Putrinya berlatih Falun Dafa dan berulang kali memberitahunya bahwa kebaikan akan mendapatkan berkah dan kejahatan akan mendapatkan hukumannya. Tetapi dia tidak mau mendengarnya.

Kondisi kesehatannya mulai memburuk dalam waktu tiga tahun setelah penganiayaan berlangsung, dan terus-menerus merosot. Semua giginya tanggal dan dia harus menggunakan gigi palsu, dan dia bahkan kehilangan kemampuan melihat. Kedua kaki dan tangannya menjadi mati rasa, membuat pria ini yang dulunya kuat dan sehat - menjadi lumpuh. Dia kemudian menderita penggumpalan darah dan didiagnosis menderita penyakit diabetes. Dia pun menjadi cacat. Keluarga meninggalkannya, dan tidak ada orang yang mau mengurusnya.

Saat dia berada di titik terendah, dia mengunjungi seorang praktisi Falun Gong yang dia kenal. Dia menceritakan bahwa hidupnya sudah di penghujung hayat, karena tidak ada injeksi ataupun obat yang bisa membantunya.

Praktisi itu memberitahunya bahwa ada sesuatu yang bisa memberikan perubahan.

“Ada sebuah foto Guru Li, pencipta Falun Gong, di tempat putri kamu,” praktisi itu memberitahunya.” Kamu bisa membakar dupa dan berlutut di depan foto itu dan beritahu Guru bahwa kamu sungguh menyesali perbuatan-perbuatanmu. Kamu harus mengakui bahwa kamu telah bersalah. Jika kamu tidak lagi memiliki hati bermusuhan terhadap Falun Gong, maka kamu harus meminta Guru memaafkan dirimu.”

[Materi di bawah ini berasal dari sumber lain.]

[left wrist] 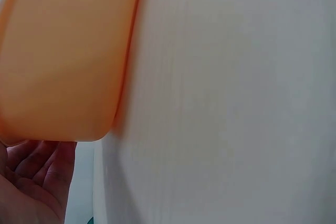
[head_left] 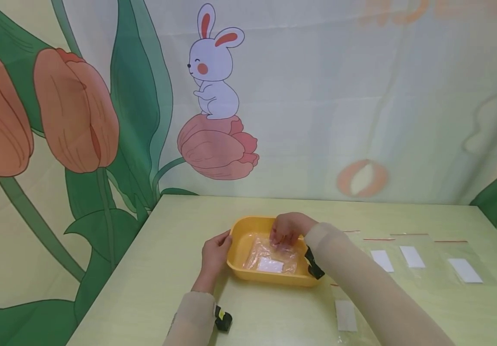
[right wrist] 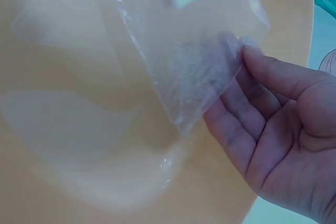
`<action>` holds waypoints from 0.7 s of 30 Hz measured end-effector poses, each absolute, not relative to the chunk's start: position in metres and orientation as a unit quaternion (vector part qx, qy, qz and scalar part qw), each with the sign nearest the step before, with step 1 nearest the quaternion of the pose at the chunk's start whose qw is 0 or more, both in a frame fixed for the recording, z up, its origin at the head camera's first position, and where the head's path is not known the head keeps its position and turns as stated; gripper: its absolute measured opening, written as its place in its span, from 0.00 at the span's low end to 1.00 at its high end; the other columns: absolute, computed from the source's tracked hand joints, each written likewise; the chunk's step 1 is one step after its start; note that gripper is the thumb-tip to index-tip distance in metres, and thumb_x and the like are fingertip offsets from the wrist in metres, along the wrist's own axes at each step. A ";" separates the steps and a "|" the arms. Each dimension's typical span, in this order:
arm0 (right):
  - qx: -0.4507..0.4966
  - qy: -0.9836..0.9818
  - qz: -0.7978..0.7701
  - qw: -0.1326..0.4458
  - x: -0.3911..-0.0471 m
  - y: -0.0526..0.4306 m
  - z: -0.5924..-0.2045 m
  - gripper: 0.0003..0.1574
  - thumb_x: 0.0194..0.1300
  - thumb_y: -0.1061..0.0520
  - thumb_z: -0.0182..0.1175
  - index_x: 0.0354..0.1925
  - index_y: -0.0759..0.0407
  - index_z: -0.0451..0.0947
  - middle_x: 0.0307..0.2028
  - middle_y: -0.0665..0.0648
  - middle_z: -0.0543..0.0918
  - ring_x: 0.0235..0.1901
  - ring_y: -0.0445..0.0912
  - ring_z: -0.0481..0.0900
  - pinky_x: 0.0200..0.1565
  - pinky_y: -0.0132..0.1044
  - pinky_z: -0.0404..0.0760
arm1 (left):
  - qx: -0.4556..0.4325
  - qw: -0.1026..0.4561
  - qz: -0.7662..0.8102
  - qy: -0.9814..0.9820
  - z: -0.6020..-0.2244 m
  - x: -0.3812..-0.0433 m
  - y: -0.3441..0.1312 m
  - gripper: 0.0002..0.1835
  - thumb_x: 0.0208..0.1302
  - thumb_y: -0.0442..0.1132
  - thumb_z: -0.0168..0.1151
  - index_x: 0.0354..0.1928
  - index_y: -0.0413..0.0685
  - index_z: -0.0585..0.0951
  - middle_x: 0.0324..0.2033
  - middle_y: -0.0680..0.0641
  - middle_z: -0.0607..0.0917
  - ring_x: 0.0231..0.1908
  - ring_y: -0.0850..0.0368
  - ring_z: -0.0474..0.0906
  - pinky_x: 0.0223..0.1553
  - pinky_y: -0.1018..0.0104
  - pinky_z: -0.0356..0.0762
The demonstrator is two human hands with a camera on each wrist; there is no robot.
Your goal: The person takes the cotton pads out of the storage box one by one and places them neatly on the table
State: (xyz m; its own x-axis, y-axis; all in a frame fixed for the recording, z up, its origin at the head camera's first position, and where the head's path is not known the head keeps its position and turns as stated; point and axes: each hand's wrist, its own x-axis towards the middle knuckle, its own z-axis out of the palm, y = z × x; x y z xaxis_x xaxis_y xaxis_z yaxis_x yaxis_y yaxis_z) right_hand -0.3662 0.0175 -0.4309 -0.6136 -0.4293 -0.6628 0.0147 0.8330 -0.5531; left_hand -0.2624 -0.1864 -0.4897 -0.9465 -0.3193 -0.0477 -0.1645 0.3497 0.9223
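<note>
A yellow plastic tray (head_left: 270,278) sits on the table, with a clear plastic bag (head_left: 253,251) bearing a white label (head_left: 270,265) inside it. My left hand (head_left: 215,257) grips the tray's left end, thumb at the rim; in the left wrist view the fingers of that hand (left wrist: 39,182) lie against the outside of the tray's end wall (left wrist: 63,66). Reaching over the far right side, my right hand (head_left: 289,228) is at the bag's upper edge. Up close in the right wrist view, that hand (right wrist: 283,124) pinches the bag (right wrist: 194,61) between thumb and fingers.
Right of the tray, several clear zip bags (head_left: 465,270) with red seal lines and white labels lie on the pale table (head_left: 188,216). One more bag (head_left: 345,315) lies nearer, partly under the right sleeve (head_left: 361,278). A printed cloth (head_left: 296,120) hangs behind.
</note>
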 end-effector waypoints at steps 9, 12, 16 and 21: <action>-0.138 0.858 -0.264 0.418 -0.361 0.020 -0.419 0.03 0.71 0.63 0.61 0.39 0.60 0.82 0.31 0.51 0.80 0.29 0.42 0.77 0.34 0.28 0.80 | 0.147 0.078 -0.556 -0.814 -0.488 -0.262 -0.186 0.19 0.76 0.38 0.55 0.62 0.36 0.80 0.61 0.36 0.84 0.65 0.40 0.79 0.65 0.50 0.81; -0.145 0.859 -0.262 0.414 -0.362 0.020 -0.417 0.03 0.71 0.63 0.61 0.38 0.59 0.82 0.31 0.51 0.79 0.29 0.42 0.75 0.34 0.27 0.79 | 0.148 0.079 -0.553 -0.816 -0.487 -0.261 -0.186 0.19 0.76 0.38 0.55 0.62 0.36 0.81 0.61 0.36 0.84 0.65 0.40 0.79 0.65 0.51 0.81; -0.153 0.859 -0.262 0.413 -0.364 0.021 -0.416 0.04 0.71 0.64 0.60 0.38 0.59 0.81 0.30 0.50 0.79 0.27 0.41 0.75 0.32 0.26 0.80 | 0.149 0.079 -0.552 -0.817 -0.487 -0.261 -0.185 0.19 0.76 0.38 0.55 0.62 0.37 0.81 0.61 0.36 0.84 0.65 0.40 0.79 0.65 0.51 0.81; -0.159 0.856 -0.268 0.413 -0.366 0.021 -0.414 0.05 0.72 0.65 0.58 0.40 0.61 0.81 0.30 0.50 0.79 0.25 0.39 0.76 0.29 0.25 0.79 | 0.147 0.076 -0.552 -0.817 -0.487 -0.261 -0.186 0.19 0.76 0.38 0.55 0.62 0.36 0.81 0.60 0.35 0.84 0.65 0.40 0.79 0.64 0.51 0.82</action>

Merasa terlalu malu pada saat itu untuk mengakui bahwa dia telah bersalah, dia pun pergi, pulang ke rumah, dan melakukan apa yang praktisi itu beritahu dia untuk lakukan. Dia kembali ke rumah praktisi itu sekitar satu minggu kemudian, memberitahu praktisi itu bahwa kini kondisi kesehatannya telah berbalik, menjadi jauh lebih baik.